Copy each line of the data that has "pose" in it.

[SUPPLIED MATERIAL Boundary: Start]

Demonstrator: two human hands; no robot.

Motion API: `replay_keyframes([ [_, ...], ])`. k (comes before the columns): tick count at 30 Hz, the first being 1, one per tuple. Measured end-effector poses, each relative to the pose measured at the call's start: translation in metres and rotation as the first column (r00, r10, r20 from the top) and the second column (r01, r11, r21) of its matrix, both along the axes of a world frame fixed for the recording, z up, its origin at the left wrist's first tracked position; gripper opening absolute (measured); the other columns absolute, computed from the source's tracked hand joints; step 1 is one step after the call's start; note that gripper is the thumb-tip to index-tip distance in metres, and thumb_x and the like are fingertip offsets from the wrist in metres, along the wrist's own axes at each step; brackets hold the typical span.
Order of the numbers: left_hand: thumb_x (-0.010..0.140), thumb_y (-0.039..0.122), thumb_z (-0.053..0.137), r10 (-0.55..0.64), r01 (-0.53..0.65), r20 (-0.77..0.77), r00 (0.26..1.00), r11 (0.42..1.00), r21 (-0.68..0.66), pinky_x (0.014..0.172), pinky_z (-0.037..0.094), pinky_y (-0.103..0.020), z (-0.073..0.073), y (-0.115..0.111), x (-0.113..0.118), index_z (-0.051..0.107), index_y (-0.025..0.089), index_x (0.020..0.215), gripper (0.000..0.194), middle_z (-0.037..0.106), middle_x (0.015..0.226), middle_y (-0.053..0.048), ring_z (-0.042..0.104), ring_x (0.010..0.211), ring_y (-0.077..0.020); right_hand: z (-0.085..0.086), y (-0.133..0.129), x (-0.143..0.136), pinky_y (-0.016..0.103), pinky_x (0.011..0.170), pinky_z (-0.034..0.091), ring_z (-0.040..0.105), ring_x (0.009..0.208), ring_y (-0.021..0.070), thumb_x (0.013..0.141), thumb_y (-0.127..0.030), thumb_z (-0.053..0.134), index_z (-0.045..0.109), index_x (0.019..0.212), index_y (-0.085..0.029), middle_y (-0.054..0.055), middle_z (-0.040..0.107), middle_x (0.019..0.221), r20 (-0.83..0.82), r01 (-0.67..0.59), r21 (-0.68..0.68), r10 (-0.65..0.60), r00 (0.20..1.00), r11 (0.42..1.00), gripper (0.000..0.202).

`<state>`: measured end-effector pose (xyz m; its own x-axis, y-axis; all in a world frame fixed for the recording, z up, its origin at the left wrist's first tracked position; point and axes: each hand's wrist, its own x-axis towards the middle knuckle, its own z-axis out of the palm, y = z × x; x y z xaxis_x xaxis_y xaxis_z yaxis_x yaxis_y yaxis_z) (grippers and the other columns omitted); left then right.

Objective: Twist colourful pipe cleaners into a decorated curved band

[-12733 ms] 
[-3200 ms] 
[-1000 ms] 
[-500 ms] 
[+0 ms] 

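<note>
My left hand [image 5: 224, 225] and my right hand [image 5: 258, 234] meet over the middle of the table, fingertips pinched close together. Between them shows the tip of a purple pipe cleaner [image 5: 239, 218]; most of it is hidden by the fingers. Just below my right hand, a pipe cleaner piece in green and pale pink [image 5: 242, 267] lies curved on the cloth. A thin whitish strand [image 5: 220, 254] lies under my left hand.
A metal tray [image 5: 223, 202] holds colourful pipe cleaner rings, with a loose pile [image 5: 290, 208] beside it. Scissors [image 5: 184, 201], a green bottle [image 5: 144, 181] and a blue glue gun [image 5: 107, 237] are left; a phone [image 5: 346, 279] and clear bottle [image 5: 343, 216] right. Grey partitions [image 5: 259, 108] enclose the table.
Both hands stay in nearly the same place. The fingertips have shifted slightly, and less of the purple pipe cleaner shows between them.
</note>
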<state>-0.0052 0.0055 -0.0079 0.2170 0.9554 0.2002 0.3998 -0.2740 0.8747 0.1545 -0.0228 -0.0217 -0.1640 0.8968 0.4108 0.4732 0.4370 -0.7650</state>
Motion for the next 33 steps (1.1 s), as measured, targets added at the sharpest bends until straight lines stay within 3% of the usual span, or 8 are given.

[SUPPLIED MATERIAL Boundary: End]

• **REPLY**:
Motion API: `replay_keyframes([ [_, ...], ])`. k (comes before the columns): tick count at 30 Hz, the first being 1, one per tuple. Measured end-effector poses, each relative to the pose measured at the call's start: translation in metres and rotation as the first column (r00, r10, r20 from the top) and the second column (r01, r11, r21) of its matrix, both along the axes of a world frame fixed for the recording, z up, its origin at the left wrist's first tracked position; gripper opening absolute (measured); the other columns absolute, computed from the source's tracked hand joints; step 1 is one step after the call's start; note that gripper is the thumb-tip to index-tip distance in metres, and thumb_x and the like are fingertip offsets from the wrist in metres, along the wrist's own axes at each step; brackets hold the typical span.
`<state>`: measured end-effector pose (xyz m; its own x-axis, y-axis; all in a world frame fixed for the recording, z up, its origin at the left wrist's first tracked position; point and axes: each hand's wrist, its own x-axis towards the middle knuckle, its own z-axis out of the palm, y = z × x; x y z xaxis_x xaxis_y xaxis_z yaxis_x yaxis_y yaxis_z) (grippers and the other columns omitted); left then right.

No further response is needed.